Ayva Reçeli
Bu sabah kanadı kırık kuş gibi çırpındım gönlümde. Havanın ağırlığından mı yoksa benim tembelliğimden mi? bilmiyorum işe gelmek için zoraki hazırlandım. İçimden “Emeklimi olsam acaba?” diye düşündüm. Sonra aklıma, “Annemin dolabına bir bakayım ayva reçeli ve çeçil peynir alayım, yoldan da yanık simit alırım dairede arkadaşlarla toplanarak sıcak çay eşliğinde bir güzel kahvaltı yaparız.” düşüncesi geldi. Mutfağa yönelerek önce bir poşet aldım sonra dolabın kapağını açtım.
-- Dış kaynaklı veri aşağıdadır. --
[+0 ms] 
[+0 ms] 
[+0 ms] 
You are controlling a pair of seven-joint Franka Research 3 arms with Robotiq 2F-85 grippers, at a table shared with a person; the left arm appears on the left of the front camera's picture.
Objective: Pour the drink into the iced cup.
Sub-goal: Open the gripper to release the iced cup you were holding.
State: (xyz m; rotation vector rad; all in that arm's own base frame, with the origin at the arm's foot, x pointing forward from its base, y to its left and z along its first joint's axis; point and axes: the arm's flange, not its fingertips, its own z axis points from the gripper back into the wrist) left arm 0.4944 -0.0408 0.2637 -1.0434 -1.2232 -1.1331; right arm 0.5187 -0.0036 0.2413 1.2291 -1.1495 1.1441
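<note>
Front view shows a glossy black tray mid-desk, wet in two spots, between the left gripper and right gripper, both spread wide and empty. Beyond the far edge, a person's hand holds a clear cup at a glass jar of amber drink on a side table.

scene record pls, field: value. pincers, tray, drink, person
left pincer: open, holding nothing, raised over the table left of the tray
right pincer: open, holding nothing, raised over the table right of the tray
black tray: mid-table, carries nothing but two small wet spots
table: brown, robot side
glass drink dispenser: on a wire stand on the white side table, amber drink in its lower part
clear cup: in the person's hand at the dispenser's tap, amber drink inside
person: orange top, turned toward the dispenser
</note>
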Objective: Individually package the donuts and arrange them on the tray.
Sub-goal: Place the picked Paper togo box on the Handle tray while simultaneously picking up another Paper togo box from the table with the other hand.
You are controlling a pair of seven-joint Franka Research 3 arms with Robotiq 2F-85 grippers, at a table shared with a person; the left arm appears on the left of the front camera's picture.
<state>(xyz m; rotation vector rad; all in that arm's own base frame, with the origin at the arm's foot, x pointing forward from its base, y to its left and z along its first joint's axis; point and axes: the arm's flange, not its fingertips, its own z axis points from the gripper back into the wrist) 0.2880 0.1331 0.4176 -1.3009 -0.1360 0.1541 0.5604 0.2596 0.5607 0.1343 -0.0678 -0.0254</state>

Kars’ tan gelen çeçil peyniri naylon torbaya koyarak poşete yerleştirdim. Ardından gözüm reçel kavanozunu aradı. Kendimi bildim bileli kış oldu mu bizim evden ayva reçeli eksik olmazdı. Kavanozlar dolusu reçelin kimisi rende kimisi dilimli, kimisi kırmızı, kimisi ayva kehribar sarısı olarak mutfağımızın her bir köşesinde bolca olurdu.
Bizde alışıktık her kahvaltı sofrasında ayva reçeline uzanmaya. Ben tatlı niyetine de tüketirdim. Kâseye doldurduğum rende ayva reçelini dövülmüş cevizle süsler çayın yanında tatlı olarak tüketirdim.
Kış mevsiminin ayak sesleri duyulunca babamı bir telaş alırdı. Eskilerden kalan alışkanlıkla olsa gerek, uzun soğuk günlerin ve gecelerin tedarikine başlardı. Ben en çok da ayva reçeli hazırlığını severdim. Mutfak masasının bir başına annem, diğer başına da babam otururdu. Biz kardeşlerde onların yanlarına dizilirdik.
Ortadaki büyük leğenden aldığımız ayvaları soyar babama verirdik o da sabrın keyfiyle ayvaları tek tek rendelerdi. Bu işlemleri yaparken muhabbetin lezzeti, bereketi karışırdı her bir dilime. Annemin, babama şaka yollu ilişmelerine babam bıyık altı gülüşüyle verdiği cevapların güzelliğini mutlulukla seyrederdim.
Ben de muhabbette baba tarafından olduğumdan annemin ilişmelerinden payımı alırdım elbet. El meclisindeki zarafet ve bilgisini aile meclisinde de esirgemezdi bizden babam.
Bir gün böyle bir sohbet ortasında annem babama dönerek, “Şeref yanlış anlama seni kıskandığım falan yok ama şu Asya güzeli şiirindeki o kız kim. Ballandıra ballandıra yazmışsın. Geceleri düşüme geliyor, gündüz hayalime.” deyince babam önce kıskanılmış olmanın gururuyla gülümsedi. Sonra annemin gizli kıskançlığındaki kızgınlığını görünce yerinde kalktı ocakta kaynayan ayva reçelini karıştırmaya başladı. Sonrada anneme dönerek, “Kim olacak sensin. Asyalı değil misin? O şiiri sana yazdım.” Dediğinde annemin o mağrur hali görülmeye değerdi.
Meğer ne güzel günlermiş onlar. Bu seneki kışta ne babamın telaşı var, ne de dolabımızda ayva reçeli. Ben ise hala onun yaptığı kehribar rengi ayva reçelini arıyorum. Gidişini kabullenememenin tesirinden olsa gerek babamla olan her bir şeyi her yerde arıyorum. Uzandığımda elime değsin istiyorum.
Kapıdan içeri girip elini öptüğümde alnımdan öperdi ve benim alnımdan bir tek babam öperdi. Öpmesini özledim.
Ben babamın yaptığı ayva reçelini özledim.